**PROBLEM TO WORK ON:**
Report the lines of the material that carry the string "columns".

**DATA:**
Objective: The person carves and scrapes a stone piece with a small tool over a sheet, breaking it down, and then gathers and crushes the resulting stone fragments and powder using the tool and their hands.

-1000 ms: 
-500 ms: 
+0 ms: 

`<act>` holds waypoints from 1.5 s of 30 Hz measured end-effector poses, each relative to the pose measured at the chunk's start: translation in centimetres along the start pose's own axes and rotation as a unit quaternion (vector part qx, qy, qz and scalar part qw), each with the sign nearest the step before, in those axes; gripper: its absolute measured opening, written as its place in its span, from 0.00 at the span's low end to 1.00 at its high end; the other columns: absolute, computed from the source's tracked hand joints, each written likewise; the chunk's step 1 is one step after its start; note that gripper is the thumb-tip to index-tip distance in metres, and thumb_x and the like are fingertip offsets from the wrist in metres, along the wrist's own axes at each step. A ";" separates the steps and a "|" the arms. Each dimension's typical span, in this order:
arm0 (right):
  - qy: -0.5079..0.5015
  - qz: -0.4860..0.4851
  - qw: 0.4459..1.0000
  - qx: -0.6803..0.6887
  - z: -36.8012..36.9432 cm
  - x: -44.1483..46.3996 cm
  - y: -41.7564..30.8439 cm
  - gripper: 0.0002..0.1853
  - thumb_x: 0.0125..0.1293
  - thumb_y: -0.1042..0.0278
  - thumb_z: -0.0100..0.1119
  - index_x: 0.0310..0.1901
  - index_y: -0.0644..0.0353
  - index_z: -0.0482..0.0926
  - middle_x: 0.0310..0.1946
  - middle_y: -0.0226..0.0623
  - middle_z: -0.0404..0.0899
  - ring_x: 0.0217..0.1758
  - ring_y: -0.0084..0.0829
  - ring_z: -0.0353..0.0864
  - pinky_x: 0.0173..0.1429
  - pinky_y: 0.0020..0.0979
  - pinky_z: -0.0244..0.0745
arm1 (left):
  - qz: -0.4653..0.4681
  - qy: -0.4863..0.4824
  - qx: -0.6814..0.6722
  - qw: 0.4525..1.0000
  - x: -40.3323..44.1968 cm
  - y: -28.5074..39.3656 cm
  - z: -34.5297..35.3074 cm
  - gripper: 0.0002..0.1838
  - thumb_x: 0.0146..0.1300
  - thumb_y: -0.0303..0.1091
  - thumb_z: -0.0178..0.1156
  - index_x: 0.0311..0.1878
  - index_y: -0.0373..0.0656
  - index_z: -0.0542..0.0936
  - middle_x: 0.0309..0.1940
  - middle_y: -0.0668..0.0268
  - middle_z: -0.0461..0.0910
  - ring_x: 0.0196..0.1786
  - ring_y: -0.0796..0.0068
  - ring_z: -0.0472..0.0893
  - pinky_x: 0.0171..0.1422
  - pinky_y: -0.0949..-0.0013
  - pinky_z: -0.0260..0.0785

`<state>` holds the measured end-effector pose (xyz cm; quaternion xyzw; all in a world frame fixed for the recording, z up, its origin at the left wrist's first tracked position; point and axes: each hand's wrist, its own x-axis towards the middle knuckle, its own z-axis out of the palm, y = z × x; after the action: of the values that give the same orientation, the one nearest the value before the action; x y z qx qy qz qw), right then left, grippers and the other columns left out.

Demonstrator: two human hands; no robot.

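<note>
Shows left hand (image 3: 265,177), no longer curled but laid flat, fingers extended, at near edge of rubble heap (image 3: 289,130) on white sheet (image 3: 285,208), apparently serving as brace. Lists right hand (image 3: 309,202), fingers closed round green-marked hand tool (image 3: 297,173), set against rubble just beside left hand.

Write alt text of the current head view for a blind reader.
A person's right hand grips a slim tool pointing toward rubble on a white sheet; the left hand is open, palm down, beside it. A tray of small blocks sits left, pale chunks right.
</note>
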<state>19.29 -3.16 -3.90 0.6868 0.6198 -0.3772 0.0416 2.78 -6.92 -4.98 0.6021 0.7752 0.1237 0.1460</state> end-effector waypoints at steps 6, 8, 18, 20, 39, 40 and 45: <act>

**SOLUTION TO THIS TASK:**
`<act>` holds waypoints from 1.5 s of 30 Hz measured end-effector poses, each relative to the pose measured at the chunk's start: translation in centimetres along the start pose's own axes and rotation as a unit quaternion (vector part qx, qy, qz and scalar part qw), each with the sign nearest the step before, in those axes; gripper: its absolute measured opening, written as its place in its span, from 0.00 at the span's low end to 1.00 at its high end; the other columns: absolute, computed from the source's tracked hand joints, each written likewise; the chunk's step 1 is one step after its start; note that gripper is the thumb-tip to index-tip distance in metres, and thumb_x and the like are fingertip offsets from the wrist in metres, along the wrist's own axes at each step. A ";" separates the steps and a "|" the arms. Each dimension's typical span, in this order:
`<state>` holds the measured end-effector pose (xyz cm; quaternion xyzw; all in a world frame fixed for the recording, z up, its origin at the left wrist's first tracked position; point and axes: each hand's wrist, its own x-axis towards the middle knuckle, its own z-axis out of the palm, y = z × x; after the action: of the values that give the same orientation, the one nearest the value before the action; x y z qx qy qz qw), right then left, grippers and the other columns left out.

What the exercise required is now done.